HarpsichordConcerto said:


> Beethoven - You need a shower.


That's harsh! For the standards of the day he was probably quite hygienic (wasn't it his frequent washing in cold water that helped exacerbate his health problems?) - what he probably really needed later on in life was to have spent more money at the laundromat.


----------



## HarpsichordConcerto (Jan 1, 2010)

Calm down, dear folks. This thread is just a TV show, the comedy channel to be precise.


----------



## Sonata (Aug 7, 2010)

ComposerOfAvantGarde said:


> Mahler doesn't need to be prolific to be good
> Wagner's already existing 1.5 symphonies are enough. He wasn't a man for the symphony orchestra. He does the music dramas! And I personally think 10 good and 3 not so good operas are *not enough.* He should have written at least ten more!

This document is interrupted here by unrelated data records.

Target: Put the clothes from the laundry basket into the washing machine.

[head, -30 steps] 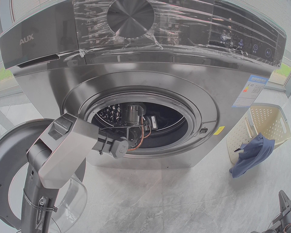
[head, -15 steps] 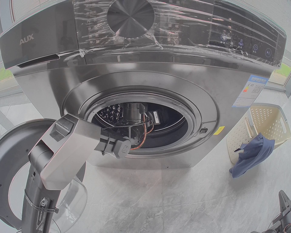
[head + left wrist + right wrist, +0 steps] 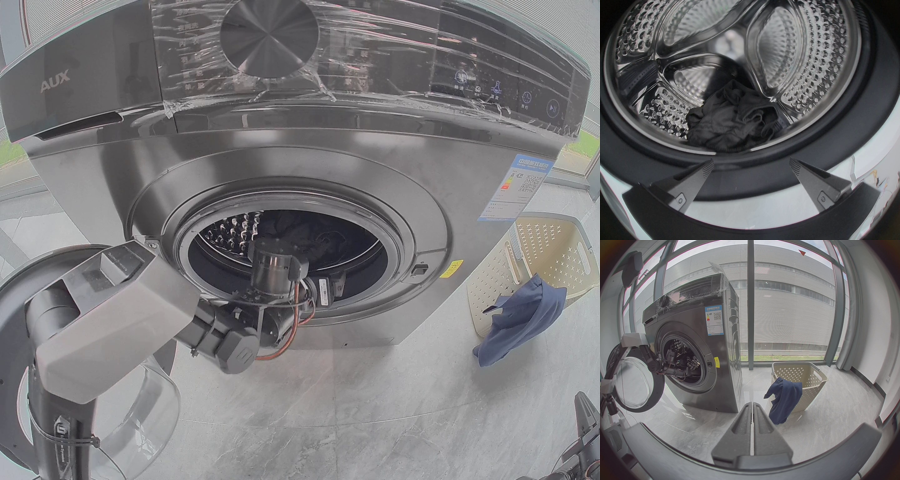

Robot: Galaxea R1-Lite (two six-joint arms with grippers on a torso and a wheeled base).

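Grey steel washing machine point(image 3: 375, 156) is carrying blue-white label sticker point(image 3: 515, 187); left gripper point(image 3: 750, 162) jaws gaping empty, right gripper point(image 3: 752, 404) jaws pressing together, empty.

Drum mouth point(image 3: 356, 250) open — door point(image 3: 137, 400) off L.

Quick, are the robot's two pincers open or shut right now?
Left pincer: open, holding nothing.
Right pincer: shut, holding nothing.

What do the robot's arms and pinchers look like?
The left arm has a boxy silver-grey shell, then dark round joints with an orange cable looping by the wrist. The left gripper and right gripper are pairs of dark grey pointed wedges.
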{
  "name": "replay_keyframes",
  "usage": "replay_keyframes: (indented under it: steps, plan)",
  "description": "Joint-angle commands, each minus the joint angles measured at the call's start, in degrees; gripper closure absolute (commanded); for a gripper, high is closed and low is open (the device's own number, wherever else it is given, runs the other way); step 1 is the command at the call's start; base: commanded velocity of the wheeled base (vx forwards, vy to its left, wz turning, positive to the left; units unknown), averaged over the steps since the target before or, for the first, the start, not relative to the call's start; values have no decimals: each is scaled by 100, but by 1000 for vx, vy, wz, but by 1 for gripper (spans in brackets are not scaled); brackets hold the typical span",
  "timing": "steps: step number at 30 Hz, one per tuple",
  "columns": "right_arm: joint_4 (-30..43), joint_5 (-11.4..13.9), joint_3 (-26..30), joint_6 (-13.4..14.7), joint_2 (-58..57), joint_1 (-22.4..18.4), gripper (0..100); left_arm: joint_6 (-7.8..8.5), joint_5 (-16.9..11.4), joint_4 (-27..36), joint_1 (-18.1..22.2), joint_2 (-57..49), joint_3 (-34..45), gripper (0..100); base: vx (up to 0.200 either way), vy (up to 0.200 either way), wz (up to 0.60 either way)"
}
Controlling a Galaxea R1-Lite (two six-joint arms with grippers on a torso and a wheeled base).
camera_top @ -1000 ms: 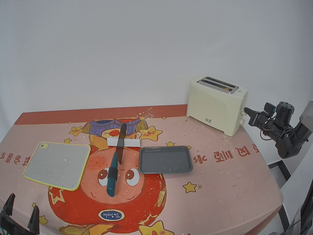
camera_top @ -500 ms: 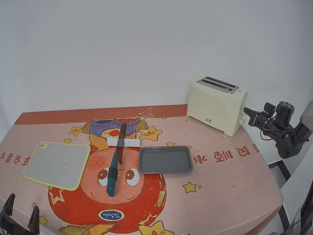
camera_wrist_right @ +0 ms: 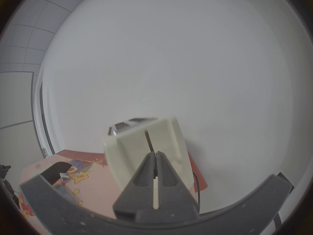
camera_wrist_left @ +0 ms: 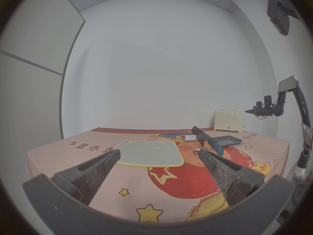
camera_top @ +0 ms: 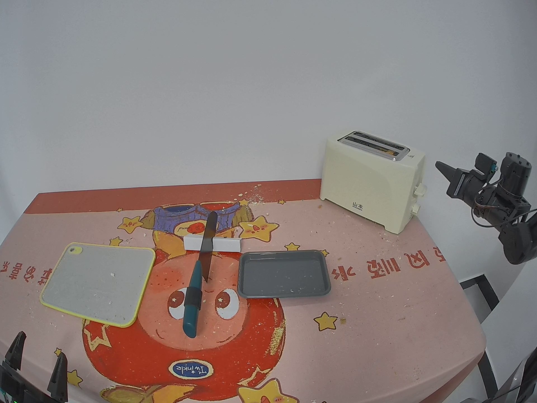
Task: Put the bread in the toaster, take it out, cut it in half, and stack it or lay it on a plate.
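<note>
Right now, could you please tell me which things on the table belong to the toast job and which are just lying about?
For the job: toaster, knife, cutting board, grey tray.
Lying about: white block under the blade, crumbs.

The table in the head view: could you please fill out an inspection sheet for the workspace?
Surface: table under a cartoon cloth.
Job's things: toaster at the far right, slot contents unclear; grey plate mid-table, lightly crumbed; cutting board at left; knife between them, blade lying across a white block.
Clutter: crumbs near the far edge.
Grippers: left gripper open, low at the near left edge; right gripper shut, in the air right of the toaster, apart from it.
Cables: dark cord beside the toaster's base.
Surroundings: plain white wall.
</note>
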State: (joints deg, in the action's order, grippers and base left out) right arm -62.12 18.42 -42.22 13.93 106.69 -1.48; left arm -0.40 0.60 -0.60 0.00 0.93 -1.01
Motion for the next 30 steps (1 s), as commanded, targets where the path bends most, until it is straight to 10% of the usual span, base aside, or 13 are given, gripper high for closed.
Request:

I completely agree re: Mahler. He is my favorite composer.


----------



## peeyaj (Nov 17, 2010)

> Schubert- A concerto please, and a good fugue every now and again in your great works.


(with Viennese accent)

*Reply: *

_
"Oh well, I'm planning to write a piano concerto in my 35th year, sadly I have died before that.. Consider yourself lucky that I intended to write one, I have left so many unfinished works that it blows my mind how would I end them!..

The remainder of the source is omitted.